Ben-Gvir’s ‘militia’ will sabotage de-escalation efforts, Palestinian foreign ministry warns

Ahram Online , Wednesday 29 Mar 2023

The Palestinian Foreign Ministry expressed concern over Israeli Prime Minister Benjamin Netanyahu's recent agreement with far-right extremist Itamar Ben-Gvir to form a "militia," which could be used against Palestinian citizens.

Itamar Ben Gvir, Israel s new minister of national security and leader of the far-right Otzma Yehudi
Itamar Ben Gvir, Israel s new minister of national security and leader of the far-right Otzma Yehudit (Jewish Power) party, greets supporters during a visit to Jerusalem s Mahane Yehuda market on Dec. 30, 2022. AFP


"The agreement between Netanyahu and the fascist Israeli National Security minister to form a "militia" under the name of the National Guard, raises many concerns over the role Ben-Gvir intends to grant these forces against Palestinian citizens and their resilience and rights in their homeland," the ministry said in a statement.

The ministry warned that the move could lead to further oppression of the Palestinian people, given Ben-Gvir’s history of fascism and terrorism.

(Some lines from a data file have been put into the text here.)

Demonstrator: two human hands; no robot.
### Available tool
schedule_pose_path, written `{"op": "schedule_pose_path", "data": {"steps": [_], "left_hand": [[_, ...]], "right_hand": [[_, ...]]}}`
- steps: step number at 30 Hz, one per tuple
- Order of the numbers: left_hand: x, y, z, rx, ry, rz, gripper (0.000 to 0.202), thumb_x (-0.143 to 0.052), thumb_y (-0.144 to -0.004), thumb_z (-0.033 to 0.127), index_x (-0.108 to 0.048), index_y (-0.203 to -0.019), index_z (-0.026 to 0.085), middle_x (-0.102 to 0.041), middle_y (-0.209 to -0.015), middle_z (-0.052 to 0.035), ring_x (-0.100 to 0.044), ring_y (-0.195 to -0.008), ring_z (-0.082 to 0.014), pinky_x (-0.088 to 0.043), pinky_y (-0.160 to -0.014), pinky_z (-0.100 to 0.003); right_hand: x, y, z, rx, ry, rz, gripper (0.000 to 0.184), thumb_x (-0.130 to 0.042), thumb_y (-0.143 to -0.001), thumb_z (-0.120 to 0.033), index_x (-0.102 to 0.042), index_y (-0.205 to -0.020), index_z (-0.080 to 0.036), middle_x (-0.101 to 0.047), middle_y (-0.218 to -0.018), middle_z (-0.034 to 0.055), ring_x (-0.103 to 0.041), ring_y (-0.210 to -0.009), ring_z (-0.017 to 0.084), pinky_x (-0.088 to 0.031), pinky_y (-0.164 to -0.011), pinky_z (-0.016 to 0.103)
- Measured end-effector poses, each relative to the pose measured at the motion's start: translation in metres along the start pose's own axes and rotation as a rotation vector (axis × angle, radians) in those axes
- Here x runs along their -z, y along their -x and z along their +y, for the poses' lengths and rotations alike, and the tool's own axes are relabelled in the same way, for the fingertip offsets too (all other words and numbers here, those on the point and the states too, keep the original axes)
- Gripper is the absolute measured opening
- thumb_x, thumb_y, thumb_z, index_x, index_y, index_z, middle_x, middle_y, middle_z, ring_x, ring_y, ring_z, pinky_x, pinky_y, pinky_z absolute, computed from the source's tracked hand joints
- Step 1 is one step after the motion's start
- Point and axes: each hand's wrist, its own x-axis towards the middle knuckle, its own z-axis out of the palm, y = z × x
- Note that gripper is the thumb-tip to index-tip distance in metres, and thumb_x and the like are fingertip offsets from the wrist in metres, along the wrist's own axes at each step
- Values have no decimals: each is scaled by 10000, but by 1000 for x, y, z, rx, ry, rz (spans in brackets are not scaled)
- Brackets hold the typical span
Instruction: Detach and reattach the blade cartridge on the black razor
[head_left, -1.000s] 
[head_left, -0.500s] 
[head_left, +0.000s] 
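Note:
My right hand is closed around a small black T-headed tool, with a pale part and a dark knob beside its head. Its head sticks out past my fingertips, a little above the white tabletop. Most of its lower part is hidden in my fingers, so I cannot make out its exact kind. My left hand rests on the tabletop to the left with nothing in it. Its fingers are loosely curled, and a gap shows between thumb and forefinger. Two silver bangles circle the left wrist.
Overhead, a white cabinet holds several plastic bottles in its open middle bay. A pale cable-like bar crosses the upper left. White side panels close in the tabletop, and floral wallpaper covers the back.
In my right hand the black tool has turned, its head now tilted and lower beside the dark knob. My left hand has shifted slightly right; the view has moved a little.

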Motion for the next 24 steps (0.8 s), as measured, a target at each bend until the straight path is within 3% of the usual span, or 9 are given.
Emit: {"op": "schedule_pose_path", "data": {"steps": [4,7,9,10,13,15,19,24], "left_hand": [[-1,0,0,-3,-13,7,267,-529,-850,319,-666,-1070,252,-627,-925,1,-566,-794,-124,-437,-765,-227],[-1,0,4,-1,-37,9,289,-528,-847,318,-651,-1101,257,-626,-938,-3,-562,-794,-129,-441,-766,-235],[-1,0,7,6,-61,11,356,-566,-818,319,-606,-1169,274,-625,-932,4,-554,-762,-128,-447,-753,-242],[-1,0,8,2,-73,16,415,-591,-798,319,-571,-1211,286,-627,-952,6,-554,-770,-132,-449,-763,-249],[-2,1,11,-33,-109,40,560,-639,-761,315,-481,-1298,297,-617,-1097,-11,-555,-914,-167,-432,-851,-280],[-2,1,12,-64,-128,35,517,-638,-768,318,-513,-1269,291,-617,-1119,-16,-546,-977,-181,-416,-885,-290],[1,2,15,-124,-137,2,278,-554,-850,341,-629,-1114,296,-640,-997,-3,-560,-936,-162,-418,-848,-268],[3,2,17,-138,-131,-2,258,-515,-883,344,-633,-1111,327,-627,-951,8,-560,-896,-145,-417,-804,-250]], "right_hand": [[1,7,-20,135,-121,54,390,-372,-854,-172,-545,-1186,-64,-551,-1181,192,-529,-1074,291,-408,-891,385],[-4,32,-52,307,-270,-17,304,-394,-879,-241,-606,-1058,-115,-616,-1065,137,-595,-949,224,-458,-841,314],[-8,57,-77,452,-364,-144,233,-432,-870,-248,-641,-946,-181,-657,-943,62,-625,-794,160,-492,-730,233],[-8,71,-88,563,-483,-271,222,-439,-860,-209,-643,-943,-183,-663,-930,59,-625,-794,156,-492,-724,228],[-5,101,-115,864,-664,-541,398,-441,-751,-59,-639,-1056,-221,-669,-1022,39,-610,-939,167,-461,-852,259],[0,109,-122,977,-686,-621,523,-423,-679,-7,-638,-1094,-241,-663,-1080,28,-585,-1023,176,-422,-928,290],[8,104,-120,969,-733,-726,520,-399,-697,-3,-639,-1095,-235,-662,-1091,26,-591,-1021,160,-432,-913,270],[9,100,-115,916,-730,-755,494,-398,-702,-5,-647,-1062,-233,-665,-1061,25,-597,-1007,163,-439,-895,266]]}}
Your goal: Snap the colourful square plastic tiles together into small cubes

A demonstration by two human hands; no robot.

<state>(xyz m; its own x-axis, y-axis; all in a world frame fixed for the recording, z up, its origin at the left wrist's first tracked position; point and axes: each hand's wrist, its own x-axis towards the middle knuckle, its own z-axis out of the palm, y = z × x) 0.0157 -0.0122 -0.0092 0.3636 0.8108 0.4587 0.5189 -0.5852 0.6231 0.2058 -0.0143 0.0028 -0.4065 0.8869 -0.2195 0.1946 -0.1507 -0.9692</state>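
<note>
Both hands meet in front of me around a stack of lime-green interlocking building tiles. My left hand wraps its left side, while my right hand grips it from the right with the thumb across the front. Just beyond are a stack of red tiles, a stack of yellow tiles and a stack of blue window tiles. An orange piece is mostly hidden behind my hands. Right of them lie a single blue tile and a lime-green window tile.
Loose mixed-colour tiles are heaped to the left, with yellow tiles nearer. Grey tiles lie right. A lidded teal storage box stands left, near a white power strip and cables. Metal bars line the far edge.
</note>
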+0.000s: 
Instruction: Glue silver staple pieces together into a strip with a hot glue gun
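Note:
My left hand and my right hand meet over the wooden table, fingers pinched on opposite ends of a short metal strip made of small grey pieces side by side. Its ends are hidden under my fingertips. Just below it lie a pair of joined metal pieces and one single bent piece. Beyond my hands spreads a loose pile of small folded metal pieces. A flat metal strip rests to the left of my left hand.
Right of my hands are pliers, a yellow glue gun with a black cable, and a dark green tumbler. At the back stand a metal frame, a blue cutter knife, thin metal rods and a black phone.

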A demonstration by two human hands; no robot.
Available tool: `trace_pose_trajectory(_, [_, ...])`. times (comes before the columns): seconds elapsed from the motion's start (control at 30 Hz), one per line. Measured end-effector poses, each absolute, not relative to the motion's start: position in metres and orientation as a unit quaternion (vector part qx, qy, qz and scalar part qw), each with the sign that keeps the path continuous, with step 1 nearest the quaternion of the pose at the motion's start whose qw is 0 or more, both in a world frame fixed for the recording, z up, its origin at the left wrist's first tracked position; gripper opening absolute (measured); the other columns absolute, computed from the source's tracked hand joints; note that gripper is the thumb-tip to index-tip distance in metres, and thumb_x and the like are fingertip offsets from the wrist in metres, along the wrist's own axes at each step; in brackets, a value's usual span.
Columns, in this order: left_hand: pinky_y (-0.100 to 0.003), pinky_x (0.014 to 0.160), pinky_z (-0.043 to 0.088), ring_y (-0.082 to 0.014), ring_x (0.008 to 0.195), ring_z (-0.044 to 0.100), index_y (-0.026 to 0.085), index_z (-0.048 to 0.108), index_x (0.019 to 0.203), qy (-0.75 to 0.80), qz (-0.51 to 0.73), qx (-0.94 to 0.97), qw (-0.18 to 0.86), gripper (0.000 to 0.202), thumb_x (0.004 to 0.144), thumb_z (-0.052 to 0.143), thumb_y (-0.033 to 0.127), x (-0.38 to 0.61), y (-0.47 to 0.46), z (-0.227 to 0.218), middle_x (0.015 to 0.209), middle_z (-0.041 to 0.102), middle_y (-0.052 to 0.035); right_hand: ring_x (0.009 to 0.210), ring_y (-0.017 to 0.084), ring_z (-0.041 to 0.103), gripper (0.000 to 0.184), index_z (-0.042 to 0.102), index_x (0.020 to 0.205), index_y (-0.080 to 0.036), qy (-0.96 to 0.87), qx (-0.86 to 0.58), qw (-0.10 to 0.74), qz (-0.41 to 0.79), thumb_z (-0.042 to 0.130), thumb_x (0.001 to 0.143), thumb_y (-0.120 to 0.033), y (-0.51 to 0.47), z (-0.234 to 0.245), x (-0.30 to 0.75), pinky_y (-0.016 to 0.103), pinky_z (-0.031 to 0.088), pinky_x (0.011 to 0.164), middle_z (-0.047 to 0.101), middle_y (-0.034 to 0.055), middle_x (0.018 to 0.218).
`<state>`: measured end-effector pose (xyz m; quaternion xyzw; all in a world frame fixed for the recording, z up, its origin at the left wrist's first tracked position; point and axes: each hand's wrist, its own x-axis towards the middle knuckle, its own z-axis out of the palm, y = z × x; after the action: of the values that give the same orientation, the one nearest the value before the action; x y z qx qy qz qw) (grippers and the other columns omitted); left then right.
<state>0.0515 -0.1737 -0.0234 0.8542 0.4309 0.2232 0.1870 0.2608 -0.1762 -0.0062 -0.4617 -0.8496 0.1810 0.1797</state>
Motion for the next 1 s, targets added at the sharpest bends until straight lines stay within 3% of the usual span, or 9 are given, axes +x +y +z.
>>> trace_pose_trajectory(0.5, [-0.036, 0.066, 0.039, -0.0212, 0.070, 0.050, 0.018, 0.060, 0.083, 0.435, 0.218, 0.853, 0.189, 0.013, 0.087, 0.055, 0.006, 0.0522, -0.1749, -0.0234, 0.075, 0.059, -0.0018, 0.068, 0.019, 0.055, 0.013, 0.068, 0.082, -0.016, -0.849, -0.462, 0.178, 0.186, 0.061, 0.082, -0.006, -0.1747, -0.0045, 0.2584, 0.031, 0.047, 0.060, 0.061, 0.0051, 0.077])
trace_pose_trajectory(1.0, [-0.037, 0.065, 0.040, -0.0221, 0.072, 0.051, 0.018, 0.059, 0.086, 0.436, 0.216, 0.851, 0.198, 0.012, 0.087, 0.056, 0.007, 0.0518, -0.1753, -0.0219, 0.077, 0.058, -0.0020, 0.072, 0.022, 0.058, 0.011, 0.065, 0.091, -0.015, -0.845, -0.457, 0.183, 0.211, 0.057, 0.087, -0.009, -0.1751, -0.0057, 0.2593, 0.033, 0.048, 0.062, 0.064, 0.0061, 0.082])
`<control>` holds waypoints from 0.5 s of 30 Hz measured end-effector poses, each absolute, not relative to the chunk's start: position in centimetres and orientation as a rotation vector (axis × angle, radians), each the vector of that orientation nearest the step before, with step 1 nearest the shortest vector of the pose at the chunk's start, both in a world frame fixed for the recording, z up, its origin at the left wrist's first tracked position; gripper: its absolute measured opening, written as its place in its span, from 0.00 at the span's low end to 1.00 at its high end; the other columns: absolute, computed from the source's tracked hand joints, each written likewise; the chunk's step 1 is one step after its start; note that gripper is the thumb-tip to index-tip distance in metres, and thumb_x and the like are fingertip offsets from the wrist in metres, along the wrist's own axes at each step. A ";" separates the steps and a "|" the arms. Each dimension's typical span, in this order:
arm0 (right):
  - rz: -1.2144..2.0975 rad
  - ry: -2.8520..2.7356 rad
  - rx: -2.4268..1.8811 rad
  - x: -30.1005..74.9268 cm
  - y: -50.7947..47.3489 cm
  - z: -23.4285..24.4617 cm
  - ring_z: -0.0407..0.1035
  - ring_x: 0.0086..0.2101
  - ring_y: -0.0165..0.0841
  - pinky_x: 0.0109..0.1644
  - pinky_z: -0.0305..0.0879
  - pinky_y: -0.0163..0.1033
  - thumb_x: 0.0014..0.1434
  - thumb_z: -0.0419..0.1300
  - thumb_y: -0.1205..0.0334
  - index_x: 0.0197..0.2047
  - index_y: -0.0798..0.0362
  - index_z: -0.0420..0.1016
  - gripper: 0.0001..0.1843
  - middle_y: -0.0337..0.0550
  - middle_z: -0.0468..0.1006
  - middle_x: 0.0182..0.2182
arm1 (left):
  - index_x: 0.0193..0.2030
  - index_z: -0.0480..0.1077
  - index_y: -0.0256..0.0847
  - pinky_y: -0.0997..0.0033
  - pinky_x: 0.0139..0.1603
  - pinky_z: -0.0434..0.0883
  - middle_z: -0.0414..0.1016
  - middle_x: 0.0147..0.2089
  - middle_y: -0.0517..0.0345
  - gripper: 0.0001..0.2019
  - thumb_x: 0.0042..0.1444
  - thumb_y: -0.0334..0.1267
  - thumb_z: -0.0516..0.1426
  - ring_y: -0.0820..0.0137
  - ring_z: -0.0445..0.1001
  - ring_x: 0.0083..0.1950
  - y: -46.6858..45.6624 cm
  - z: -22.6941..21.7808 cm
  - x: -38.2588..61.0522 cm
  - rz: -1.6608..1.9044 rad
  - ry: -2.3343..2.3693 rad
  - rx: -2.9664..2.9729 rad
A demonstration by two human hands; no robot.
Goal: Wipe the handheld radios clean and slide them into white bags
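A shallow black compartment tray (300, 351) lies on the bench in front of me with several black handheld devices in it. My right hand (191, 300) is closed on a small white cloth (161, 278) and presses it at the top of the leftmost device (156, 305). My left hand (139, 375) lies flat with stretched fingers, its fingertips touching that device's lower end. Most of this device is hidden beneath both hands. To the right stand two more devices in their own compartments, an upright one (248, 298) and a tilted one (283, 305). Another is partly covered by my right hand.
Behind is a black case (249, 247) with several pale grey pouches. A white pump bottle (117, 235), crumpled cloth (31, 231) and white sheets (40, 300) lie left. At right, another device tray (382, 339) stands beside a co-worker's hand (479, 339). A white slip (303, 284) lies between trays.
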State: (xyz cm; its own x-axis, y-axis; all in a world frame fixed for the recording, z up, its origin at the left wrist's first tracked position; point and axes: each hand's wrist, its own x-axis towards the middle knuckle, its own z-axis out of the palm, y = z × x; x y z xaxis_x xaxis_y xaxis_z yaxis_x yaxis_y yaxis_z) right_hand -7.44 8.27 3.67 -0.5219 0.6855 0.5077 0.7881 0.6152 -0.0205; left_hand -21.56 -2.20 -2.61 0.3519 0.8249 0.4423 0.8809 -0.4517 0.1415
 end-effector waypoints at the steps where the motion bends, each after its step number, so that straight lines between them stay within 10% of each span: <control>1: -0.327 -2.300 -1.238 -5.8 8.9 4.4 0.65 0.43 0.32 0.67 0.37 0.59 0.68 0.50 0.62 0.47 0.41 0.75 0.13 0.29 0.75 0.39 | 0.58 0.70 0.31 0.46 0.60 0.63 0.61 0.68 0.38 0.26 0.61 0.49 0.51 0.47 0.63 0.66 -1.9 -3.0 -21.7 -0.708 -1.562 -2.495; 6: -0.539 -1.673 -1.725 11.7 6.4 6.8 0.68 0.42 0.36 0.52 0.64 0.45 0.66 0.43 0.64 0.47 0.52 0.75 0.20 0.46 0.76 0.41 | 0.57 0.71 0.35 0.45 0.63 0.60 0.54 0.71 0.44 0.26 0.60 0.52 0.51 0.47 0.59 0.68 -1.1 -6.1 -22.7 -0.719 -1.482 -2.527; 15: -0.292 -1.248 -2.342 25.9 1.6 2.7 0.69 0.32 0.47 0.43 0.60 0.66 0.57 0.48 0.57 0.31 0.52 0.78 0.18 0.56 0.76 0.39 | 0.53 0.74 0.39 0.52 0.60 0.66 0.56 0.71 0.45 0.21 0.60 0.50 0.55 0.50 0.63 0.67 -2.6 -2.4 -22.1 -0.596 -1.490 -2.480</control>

The ministry cautioned that unleashing the National Guard against Palestinians would escalate the conflict and sabotage any efforts to achieve calm in the region, adding that the decision is part of ongoing attempts by Netanyahu to resolve his ruling coalition crisis at the expense of the Palestinian people.

This follows a series of "colonial decisions made by the settler colonial government, including the legalisation of many random outposts and the rescinding of the so-called disengagement law that allows settlers to return to settlements in the northern West Bank," the statement added.

Meanwhile, dozens of Israeli settlers broke into the al-Aqsa mosque Wednesday morning under heavy protection from the Israeli police, according to the Palestinian "WAFA" news agency.

Groups of settlers stormed the mosque and took provocative tours of its compounds. The extremist settlers performed rituals in the eastern part of the building.

This comes at a time when Israeli forces intensify measures against Palestinians coming to Jerusalem to enter the mosque, such as inspecting their IDs and briefly detaining them.

The al-Aqsa compound is administered by Jordan's Waqf, while Israel controls access to the holy site under the pretense of providing security.

Under a longstanding status quo, non-Muslims can visit the site at specific times but are not allowed to pray there.